Используемые функции: as_strided , add.reduceat


1

Все вышеупомянутые решения плохие, потому что им не хватает

  • скорость благодаря родному питону вместо простой векторизованной реализации,
  • численная стабильность из-за плохого использования numpy.cumsum или
  • скорость из-за O(len(x) * w)реализаций в виде сверток.

Дано

import numpy
m = 10000
x = numpy.random.rand(m)
w = 1000

Обратите внимание, что x_[:w].sum()равно x[:w-1].sum(). Таким образом , в первом среднем numpy.cumsum(...)добавляет x[w] / w(через x_[w+1] / w), и вычитает 0(изx_[0] / w ). Это приводит кx[0:w].mean()

Через cumsum вы обновите второе среднее, дополнительно сложив x[w+1] / wи вычтя x[0] / w, в результате чегоx[1:w+1].mean() .

Это продолжается до тех пор, пока не x[-w:].mean()будет достигнуто.

x_ = numpy.insert(x, 0, 0)
sliding_average = x_[:w].sum() / w + numpy.cumsum(x_[w:] - x_[:-w]) / w

Это решение векторизовано O(m), читабельно и численно устойчиво.


1

Как насчет фильтра скользящей средней ? Он также является однострочным и имеет то преимущество, что вы можете легко манипулировать типом окна, если вам нужно что-то еще, кроме прямоугольника, т.е. N-длинная простая скользящая средняя массива a:

lfilter(np.ones(N)/N, [1], a)[N:]

И с примененным треугольным окном:

lfilter(np.ones(N)*scipy.signal.triang(N)/N, [1], a)[N:]

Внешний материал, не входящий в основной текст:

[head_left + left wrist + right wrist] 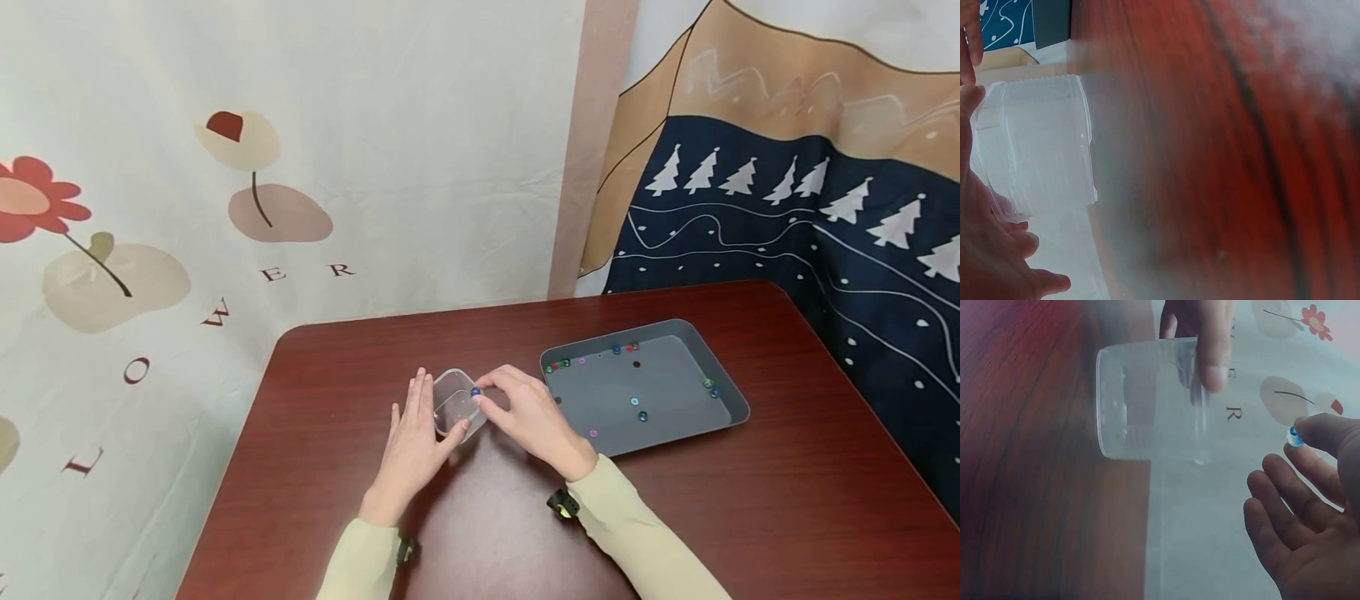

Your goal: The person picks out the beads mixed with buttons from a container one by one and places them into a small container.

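Note:
A clear plastic container (452,406) stands left of the tray, its mouth facing up. My left hand (414,450) holds it, fingers stretched along its left side and thumb at the near rim. In the left wrist view the container lies between that thumb (971,100) and the fingers. Over the container's right rim, my right hand (528,417) pinches a small blue glass marble (1295,436) between thumb and index finger. The right hand's other fingers (1279,512) are spread loosely below the pinch.
A grey rectangular tray (675,358) rests to the right on the dark red wooden table (300,475). In it lie blue and green marbles (642,416), small coloured rings (634,402) and several dark or red bits. Printed cloths (450,167) hang behind the table.

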Demonstrator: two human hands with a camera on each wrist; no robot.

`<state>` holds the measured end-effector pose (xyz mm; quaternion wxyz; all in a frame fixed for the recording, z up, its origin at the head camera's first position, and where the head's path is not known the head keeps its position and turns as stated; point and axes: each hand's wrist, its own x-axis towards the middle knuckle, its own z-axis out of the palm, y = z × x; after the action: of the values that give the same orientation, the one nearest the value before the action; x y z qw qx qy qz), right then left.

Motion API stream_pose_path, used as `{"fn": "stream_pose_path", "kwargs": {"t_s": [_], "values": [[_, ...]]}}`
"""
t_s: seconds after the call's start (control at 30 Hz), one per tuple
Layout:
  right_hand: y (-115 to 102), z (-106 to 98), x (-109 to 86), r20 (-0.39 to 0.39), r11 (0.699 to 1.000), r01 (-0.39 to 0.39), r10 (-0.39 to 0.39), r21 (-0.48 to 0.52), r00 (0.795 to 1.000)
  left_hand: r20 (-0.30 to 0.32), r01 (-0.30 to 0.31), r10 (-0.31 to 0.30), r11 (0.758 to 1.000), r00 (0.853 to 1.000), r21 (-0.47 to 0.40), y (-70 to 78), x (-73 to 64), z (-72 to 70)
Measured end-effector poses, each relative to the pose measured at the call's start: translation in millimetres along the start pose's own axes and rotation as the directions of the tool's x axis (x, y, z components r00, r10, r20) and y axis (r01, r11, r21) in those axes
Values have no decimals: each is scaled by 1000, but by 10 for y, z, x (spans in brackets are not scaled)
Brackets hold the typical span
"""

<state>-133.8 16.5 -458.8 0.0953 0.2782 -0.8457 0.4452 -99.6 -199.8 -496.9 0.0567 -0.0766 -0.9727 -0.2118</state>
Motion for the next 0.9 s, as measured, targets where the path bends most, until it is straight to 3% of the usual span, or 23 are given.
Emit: {"fn": "stream_pose_path", "kwargs": {"t_s": [0.47,0.7,0.9], "values": [[41,366,147,5,985,64,-64,-160,998,-27,-12,12,1000,1000,-14,6,-7,12],[50,394,166,10,975,97,-97,-200,995,-10,-4,4,1000,1000,-26,-12,-4,15],[56,322,91,21,981,59,-56,-183,998,-5,-4,4,1000,1000,-20,-4,-8,10]]}}
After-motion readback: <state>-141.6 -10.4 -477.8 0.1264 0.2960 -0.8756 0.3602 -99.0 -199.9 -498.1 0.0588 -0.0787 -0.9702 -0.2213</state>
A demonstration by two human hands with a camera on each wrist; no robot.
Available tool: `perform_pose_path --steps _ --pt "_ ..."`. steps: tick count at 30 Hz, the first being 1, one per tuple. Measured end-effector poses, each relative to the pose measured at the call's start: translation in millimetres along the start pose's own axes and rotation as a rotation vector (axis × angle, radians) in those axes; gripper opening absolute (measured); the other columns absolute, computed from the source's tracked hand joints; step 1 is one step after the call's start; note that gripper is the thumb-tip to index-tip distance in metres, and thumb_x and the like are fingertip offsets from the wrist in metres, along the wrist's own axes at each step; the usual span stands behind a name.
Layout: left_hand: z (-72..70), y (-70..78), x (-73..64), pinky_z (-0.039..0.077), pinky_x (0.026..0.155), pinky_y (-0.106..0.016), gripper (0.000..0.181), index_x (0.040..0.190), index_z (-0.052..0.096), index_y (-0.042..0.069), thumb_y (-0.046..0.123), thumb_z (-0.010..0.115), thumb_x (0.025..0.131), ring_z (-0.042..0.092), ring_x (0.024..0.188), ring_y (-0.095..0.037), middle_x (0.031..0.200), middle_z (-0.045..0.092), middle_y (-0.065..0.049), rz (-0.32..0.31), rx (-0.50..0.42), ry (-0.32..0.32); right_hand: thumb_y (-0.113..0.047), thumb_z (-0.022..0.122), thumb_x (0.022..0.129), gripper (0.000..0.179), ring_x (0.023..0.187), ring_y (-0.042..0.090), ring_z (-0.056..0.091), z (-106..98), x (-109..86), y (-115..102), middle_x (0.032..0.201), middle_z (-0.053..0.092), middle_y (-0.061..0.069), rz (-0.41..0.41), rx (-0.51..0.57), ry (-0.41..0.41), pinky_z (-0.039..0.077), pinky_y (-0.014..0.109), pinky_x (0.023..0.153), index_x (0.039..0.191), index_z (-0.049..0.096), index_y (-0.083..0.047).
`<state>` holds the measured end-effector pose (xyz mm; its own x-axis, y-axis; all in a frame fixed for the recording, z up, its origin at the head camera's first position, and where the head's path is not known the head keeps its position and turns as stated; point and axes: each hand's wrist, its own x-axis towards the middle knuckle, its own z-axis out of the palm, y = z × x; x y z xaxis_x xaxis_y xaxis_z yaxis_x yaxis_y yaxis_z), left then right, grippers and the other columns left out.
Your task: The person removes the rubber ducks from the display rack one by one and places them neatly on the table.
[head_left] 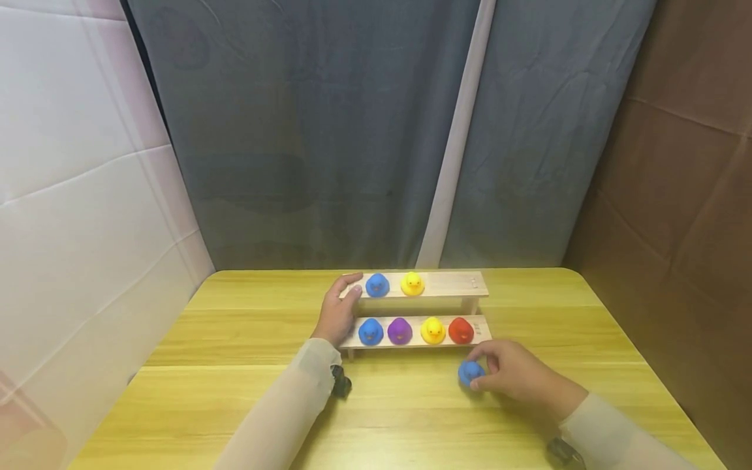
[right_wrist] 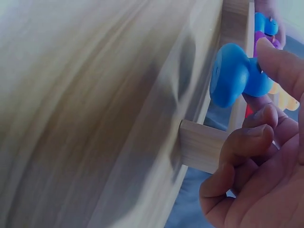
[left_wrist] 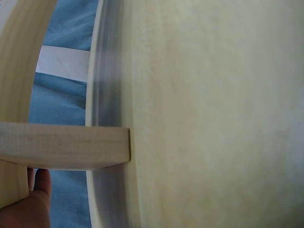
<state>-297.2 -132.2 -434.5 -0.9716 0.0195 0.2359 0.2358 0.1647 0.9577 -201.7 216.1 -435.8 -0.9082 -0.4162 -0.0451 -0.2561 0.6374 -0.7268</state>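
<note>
Smooth round blue toy duck (head_left: 471,373): in the right hand (head_left: 510,370), in front of the lower tier's right end
Right grip: thumb and index finger pinching the duck
Left grip: left hand (head_left: 337,313) clasping the left end of the upper tier, thumb on top
Pale wooden two-tier stand (head_left: 449,284): on the table, toward its far edge
Upper tier: second blue duck (head_left: 377,285), yellow toy duck (head_left: 412,283), right part bare
Lower tier: from the left, third blue duck (head_left: 371,332), purple toy duck (head_left: 400,331), second yellow duck (head_left: 433,330), red toy duck (head_left: 461,331)
Table (head_left: 194,391): yellow wood-grain top, far corners rounded, shadows under both arms
Back: grey-blue cloth curtain (head_left: 323,130) crossed by a slanting white strip (head_left: 461,130)
Sides: creased white cloth (head_left: 70,163) left, creased brown cloth (head_left: 675,196) right
</note>
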Motion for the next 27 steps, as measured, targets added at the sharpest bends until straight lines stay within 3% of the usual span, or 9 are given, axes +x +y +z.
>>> perform_pose_path --steps 27 --pt "0.0 2.2 -0.3 0.024 0.114 -0.044 0.032 0.131 0.059 0.013 0.018 0.053 0.100 0.039 0.136 -0.024 0.139 0.053 -0.006 -0.014 0.014 -0.006 -0.023 0.086 0.072 0.035 0.053 0.012 0.050 12 7.0 9 0.065 0.052 0.002 0.038 -0.009 -0.019 0.044 0.028 0.045 0.101 0.066 -0.016"
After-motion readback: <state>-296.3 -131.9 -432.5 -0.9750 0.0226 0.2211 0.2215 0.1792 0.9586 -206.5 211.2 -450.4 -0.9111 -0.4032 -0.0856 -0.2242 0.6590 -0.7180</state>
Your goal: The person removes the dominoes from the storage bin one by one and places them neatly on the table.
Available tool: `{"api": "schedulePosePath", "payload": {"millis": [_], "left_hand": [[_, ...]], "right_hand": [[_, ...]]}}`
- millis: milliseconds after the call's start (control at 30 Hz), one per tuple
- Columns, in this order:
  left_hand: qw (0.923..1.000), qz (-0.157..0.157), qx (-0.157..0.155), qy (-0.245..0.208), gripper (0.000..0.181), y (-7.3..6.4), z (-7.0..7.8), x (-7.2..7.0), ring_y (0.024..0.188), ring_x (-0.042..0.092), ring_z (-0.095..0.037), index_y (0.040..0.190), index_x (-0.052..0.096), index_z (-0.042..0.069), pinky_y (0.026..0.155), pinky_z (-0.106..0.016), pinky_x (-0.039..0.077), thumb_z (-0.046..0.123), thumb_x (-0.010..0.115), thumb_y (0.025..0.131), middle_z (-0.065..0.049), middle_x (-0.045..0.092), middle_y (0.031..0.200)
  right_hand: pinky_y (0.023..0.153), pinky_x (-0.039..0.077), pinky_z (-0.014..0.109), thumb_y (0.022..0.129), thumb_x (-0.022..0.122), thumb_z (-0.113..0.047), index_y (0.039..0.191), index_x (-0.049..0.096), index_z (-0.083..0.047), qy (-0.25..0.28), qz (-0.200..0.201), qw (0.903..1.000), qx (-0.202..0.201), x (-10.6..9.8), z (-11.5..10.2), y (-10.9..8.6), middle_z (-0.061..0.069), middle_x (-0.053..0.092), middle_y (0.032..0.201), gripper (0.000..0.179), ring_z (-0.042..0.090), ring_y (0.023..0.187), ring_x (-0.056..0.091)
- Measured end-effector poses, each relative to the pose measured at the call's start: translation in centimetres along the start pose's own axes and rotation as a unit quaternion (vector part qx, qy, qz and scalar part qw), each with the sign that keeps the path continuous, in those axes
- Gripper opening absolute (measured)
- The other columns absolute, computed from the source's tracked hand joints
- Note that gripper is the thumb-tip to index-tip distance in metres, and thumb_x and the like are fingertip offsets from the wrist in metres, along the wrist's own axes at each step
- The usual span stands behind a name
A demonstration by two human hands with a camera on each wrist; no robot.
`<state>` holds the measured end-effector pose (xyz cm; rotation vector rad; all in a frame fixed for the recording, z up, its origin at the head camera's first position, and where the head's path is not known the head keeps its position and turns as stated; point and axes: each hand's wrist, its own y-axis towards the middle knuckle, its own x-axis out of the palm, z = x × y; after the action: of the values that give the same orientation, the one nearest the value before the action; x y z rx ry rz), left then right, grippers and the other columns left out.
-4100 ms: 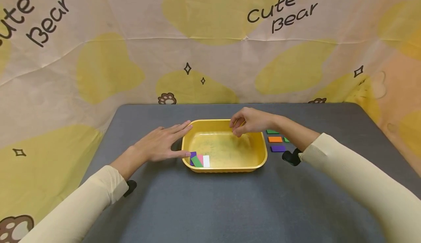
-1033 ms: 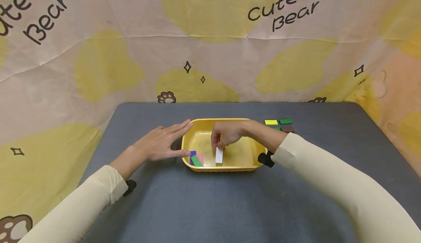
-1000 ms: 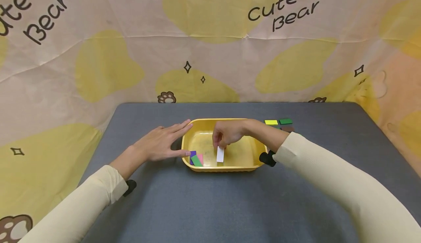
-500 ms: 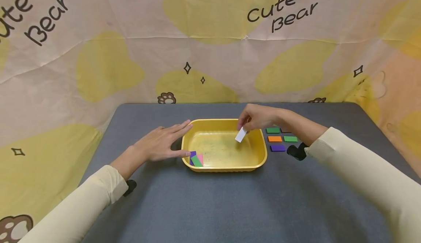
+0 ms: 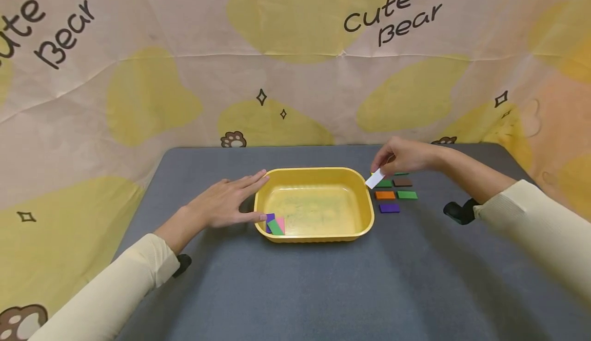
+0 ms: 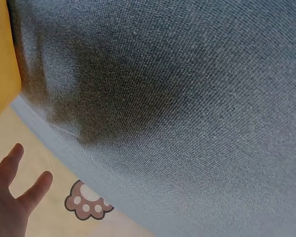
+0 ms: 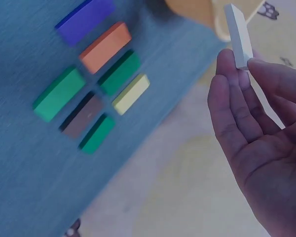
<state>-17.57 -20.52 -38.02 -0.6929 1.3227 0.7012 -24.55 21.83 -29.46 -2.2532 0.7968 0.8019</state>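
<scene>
My right hand (image 5: 406, 155) pinches a white domino-like block (image 5: 375, 179) by one end, thumb against fingers, over the right rim of the yellow tray (image 5: 318, 238). The right wrist view shows the white block (image 7: 239, 35) tilted up from the fingertips. My left hand (image 5: 226, 200) lies with straight fingers along the tray's left rim. Inside the tray's near left corner are a purple block (image 5: 270, 218), a green block (image 5: 275, 227) and a pink block (image 5: 281, 223), overlapping one another. The left wrist view catches only part of the left hand (image 6: 15, 197).
Right of the tray, two columns of blocks lie on the grey table: purple (image 5: 389, 208), orange (image 5: 385, 195), light green (image 5: 407, 195), brown (image 5: 402, 182), dark green (image 5: 383, 183), and a yellow block (image 7: 131, 94) at the far end. A printed cloth (image 5: 295, 74) hangs behind the table.
The right hand has picked the white block from beside the others in the tray, then lifted it and carried it right to the tray's right rim. The left hand has stayed put.
</scene>
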Motion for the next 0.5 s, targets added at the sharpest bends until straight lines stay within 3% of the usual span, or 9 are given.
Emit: {"api": "schedulePosePath", "payload": {"millis": [167,333,500], "left_hand": [[1.0000,-0.006,-0.007,-0.003,0.095,-0.1,0.0,0.0,0.141,0.041,-0.026,0.161,0.017,0.023,0.105,-0.060,0.036,0.078,0.043,0.089,0.003,0.016,0.166],[0.9999,-0.011,-0.011,-0.002,0.095,-0.1,-0.1,0.0,0.143,0.039,-0.024,0.161,0.014,0.025,0.106,-0.059,0.036,0.080,0.040,0.088,0.006,0.014,0.166],[1.0000,-0.004,-0.005,-0.004,0.095,0.0,-0.1,0.1,0.141,0.041,-0.026,0.161,0.017,0.023,0.105,-0.059,0.037,0.079,0.043,0.088,0.004,0.016,0.166]], "right_hand": [[0.078,0.058,0.034,0.092,0.066,0.001,0.106,0.072,0.005,-0.009,0.010,0.9998,0.012,-0.3,1.5,-1.1,0.010,0.072,0.098,0.016,0.023,0.085,0.065],[0.071,0.058,0.030,0.092,0.063,0.005,0.104,0.070,0.008,0.028,0.007,0.9991,0.030,0.2,3.4,-2.2,0.013,0.072,0.096,0.015,0.024,0.082,0.067],[0.077,0.058,0.036,0.092,0.065,0.003,0.107,0.069,0.008,0.047,0.004,0.9974,0.054,0.7,5.3,-3.1,0.012,0.071,0.099,0.017,0.024,0.086,0.066]]}}
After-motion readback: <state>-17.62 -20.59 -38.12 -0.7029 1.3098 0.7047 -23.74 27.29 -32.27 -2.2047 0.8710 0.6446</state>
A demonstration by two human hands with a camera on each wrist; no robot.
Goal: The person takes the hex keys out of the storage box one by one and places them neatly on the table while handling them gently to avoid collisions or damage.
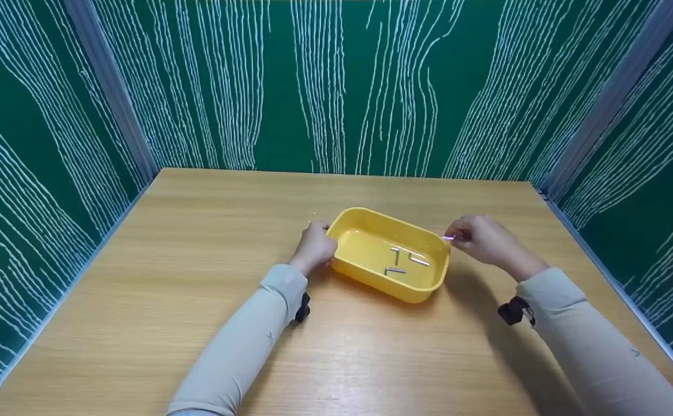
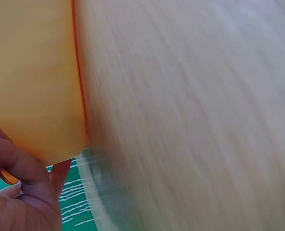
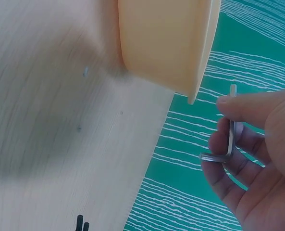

Примечание: я обычно отбрасываю первые N сэмплов как фиктивные, следовательно, [N:]в конце, но это не является обязательным и является вопросом личного выбора.


-7

Если вы решили использовать собственную библиотеку, а не использовать существующую библиотеку, помните об ошибке с плавающей запятой и постарайтесь свести к минимуму ее последствия:

class SumAccumulator:
    def __init__(self):
        self.values = [0]
        self.count = 0

    def add( self, val ):
        self.values.append( val )
        self.count = self.count + 1
        i = self.count
        while i & 0x01:
            i = i >> 1
            v0 = self.values.pop()
            v1 = self.values.pop()
            self.values.append( v0 + v1 )

    def get_total(self):
        return sum( reversed(self.values) )

    def get_size( self ):
        return self.count

Если все ваши значения примерно одинакового порядка, это поможет сохранить точность, всегда добавляя значения примерно одинаковых величин.


15
Это ужасно неясный ответ, по крайней мере, некоторые комментарии в коде или объяснение того, почему это помогает с плавающей запятой.
Гейб

В своем последнем предложении я пытался указать, почему это помогает с плавающей запятой. Если два значения примерно одинакового порядка, то их добавление теряет меньшую точность, чем если бы вы добавили очень большое число к очень маленькому. Код объединяет «смежные» значения таким образом, что даже промежуточные суммы всегда должны быть достаточно близки по величине, чтобы минимизировать ошибку с плавающей запятой. Ничто не является надежным, но этот метод спас пару очень плохо реализованных проектов в производстве.
Майур Патель

1. Применительно к исходной задаче это будет ужасно медленно (вычисление среднего значения), так что это просто не имеет значения 2. Чтобы страдать от проблемы точности 64-битных чисел, нужно суммировать >> 2 ^ 30 из почти равные числа.
Alleo

@Alleo: вместо одного сложения на значение, вы будете делать два. Доказательство аналогично проблеме переворачивания битов. Тем не менее, смысл этого ответа не обязательно производительность, но точность. Использование памяти для усреднения 64-битных значений не должно превышать 64 элементов в кеше, поэтому это удобно и для использования памяти.
Mayur Patel

Да, вы правы, что для этого требуется в 2 раза больше операций, чем для простого суммирования, но первоначальная проблема заключается в среднем вычислении , а не просто сумме. Что можно сделать в O (n), но ваш ответ требует O (mn), где m - размер окна.
Alleo
Используя наш сайт, вы подтверждаете, что прочитали и поняли нашу Политику в отношении файлов cookie и Политику конфиденциальности.
Licensed under cc by-sa 3.0 with attribution required.